Приподнявшись на локоть со здорового бока, Финифатьев хлебнул несколько глотков воды, пронзившей холодом пустое, но жаркое от раны нутро, крякнул, будто от крепкого самогона, передернулся зябко:
— Мне дом опять снился, Олёха.
— Дом? Дом — это хорошо, дед. — Булдаков был где-то далеко-далеко. Так и то посудить — он вон лежит в норе под одеялом и шинелью, и ему холодно, а другу сердешному, Олёхе-то, неслуху этому, каково? Уработался за день, ухряпался с пулеметом, но ни питанья, ни табаку, не говоря уж про выпивку. Ушел вот с поста — завсегда готов ради друга пострадать. Под дожжом, на улке, голодом… Ох-хо-хо-хохонюшки-и!.. Жалко-то как человека, а чем поможешь? Сунул ему две бечевочки, сам их и свил Финифатьев, выдергивая нитки из трофейного одеяла.
— Подвяжи ботинки-то на ногах, подвяжи, — все меньше спадывать будут. Тебе наутре в бой.
Булдаков принял бечевки саморучные, в карман их сунул, ничего не сказал, звуку единого не уронил — это Олёха-то, вечный-то балабол!..
— О-о Господи! — тихо уронил сержант и всхлипнул.

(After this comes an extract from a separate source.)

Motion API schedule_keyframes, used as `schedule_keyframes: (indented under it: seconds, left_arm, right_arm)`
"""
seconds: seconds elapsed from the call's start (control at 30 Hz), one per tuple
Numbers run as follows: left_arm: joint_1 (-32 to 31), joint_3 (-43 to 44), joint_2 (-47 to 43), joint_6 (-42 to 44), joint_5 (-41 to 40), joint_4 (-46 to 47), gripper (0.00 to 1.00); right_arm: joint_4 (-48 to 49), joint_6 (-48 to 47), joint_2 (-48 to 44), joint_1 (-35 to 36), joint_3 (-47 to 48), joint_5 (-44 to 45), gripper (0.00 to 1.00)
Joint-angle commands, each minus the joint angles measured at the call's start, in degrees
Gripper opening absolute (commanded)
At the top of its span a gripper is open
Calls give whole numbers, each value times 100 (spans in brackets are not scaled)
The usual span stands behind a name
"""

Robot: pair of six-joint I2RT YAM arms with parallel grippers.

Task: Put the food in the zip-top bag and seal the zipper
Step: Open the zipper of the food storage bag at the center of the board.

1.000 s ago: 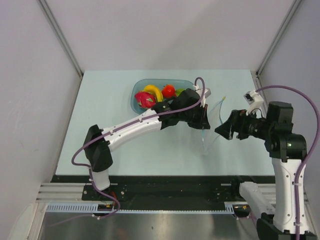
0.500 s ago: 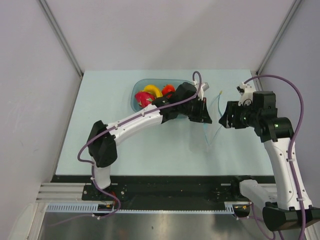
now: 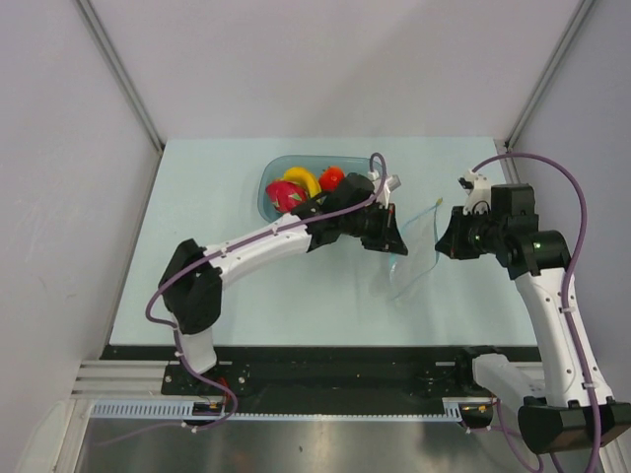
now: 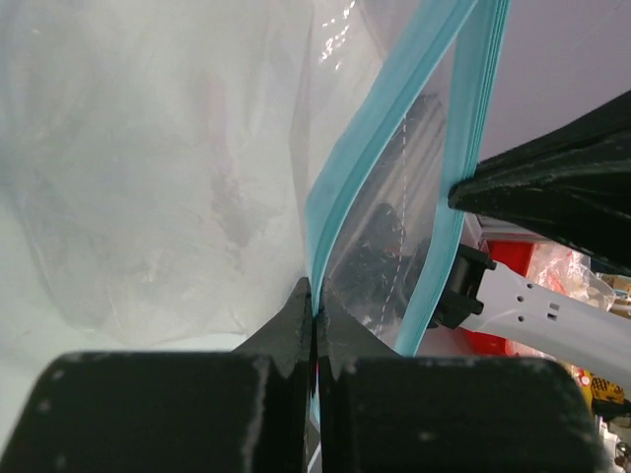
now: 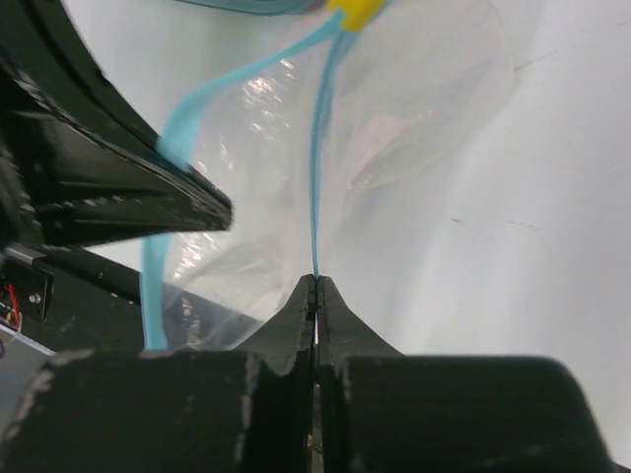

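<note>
The clear zip-top bag (image 3: 418, 248) hangs between my two grippers, right of the tray. My left gripper (image 3: 391, 239) is shut on the left lip of its mouth; in the left wrist view the jaws (image 4: 315, 301) pinch the blue zipper (image 4: 367, 163). My right gripper (image 3: 443, 243) is shut on the opposite lip, its jaws (image 5: 315, 283) closed on the thin blue zipper (image 5: 317, 148). The two lips stand apart, so the mouth gapes. The food lies in the tray: pink dragon fruit (image 3: 284, 195), yellow banana (image 3: 302, 179), red tomato (image 3: 331, 178). My left arm covers part of it.
The translucent blue-green tray (image 3: 266, 189) sits at the back middle of the pale table. A yellow tab (image 5: 353, 12) marks one end of the zipper. Grey walls close in the table at the back and both sides.
My right gripper moved in to the bag's right lip and shut on it. My left gripper, shut on the other lip throughout, shifted slightly left, and the mouth is now spread.
</note>
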Motion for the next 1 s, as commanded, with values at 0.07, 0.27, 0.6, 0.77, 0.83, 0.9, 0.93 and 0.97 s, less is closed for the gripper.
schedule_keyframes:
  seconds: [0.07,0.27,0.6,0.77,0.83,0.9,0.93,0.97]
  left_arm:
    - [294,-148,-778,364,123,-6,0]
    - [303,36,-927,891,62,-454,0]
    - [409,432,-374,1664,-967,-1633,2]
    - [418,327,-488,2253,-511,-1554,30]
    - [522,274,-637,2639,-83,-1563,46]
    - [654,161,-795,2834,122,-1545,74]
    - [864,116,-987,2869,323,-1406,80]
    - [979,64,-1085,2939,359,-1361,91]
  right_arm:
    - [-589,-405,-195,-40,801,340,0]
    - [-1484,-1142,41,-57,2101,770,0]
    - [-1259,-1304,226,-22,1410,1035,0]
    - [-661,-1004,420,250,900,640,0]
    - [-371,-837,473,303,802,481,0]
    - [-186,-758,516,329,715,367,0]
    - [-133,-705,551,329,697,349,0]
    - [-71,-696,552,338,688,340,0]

Булдаков думал о еде, только о еде. Он хотел, но не мог стронуть мысли в другом направлении, дать им ход в другую от харчей сторону. Пытался представить родную Покровку на зеленом взгорке — там на окраине поселка, на самом крутике, стоит часовенка, что игрушка! Стоит она на том месте, где был в давности казацкий пост, и гора, и часовенка зовутся Караульными. Всякое городское отребье гадит ныне в часовенке, пренебрегая Богом, никого не боясь, не почитая, на ее стенах пишут и рисуют срамоту, а часовенке хоть бы что — все бела, все независима, ветры вольные над ней и в ней гуляют-гудят, птицы свободные над нею вьются, стар и мал, если верующие, мимо идя, перекрестятся, поклонятся: «Прости нас, матушка». Неподалеку от той часовенки, в парке имени Чернышевского, малый, видать, здешнего казацкого роду, на пыльной листве до того однажды утолок Леха младую туготелую сибирячку, что она уж в тепло запросилась, но не в состоянии была влезть на полок в бане. Пришлось ее, сердешную, волоком туда втаскивать. На полке теснотища, и он, не имеющий никакого опыта в любовных делах, до того устряпался в саже, что назавтра все дома узнали, где он был и что делал. Тятя сказал: «Ишшо баню спалишь, бес!» — и кулачище сыну поднес, дескать, увлеченья увлеченьями, но про родительский суд не забывай. Накоротко возвращаясь из тюрьмы, тятя завсегда наводил порядок в своем дому, бил мать, гонял парней и соседей со стягом по склонам Караульной горы. В житье тятя размашист, не скупердяй, со стола валилось, особенно если не из тюрьмы, а с заработков, с золотых приисков возвращался родитель — изобилие в дому, выпивки, жратвы, сладостей до отвала.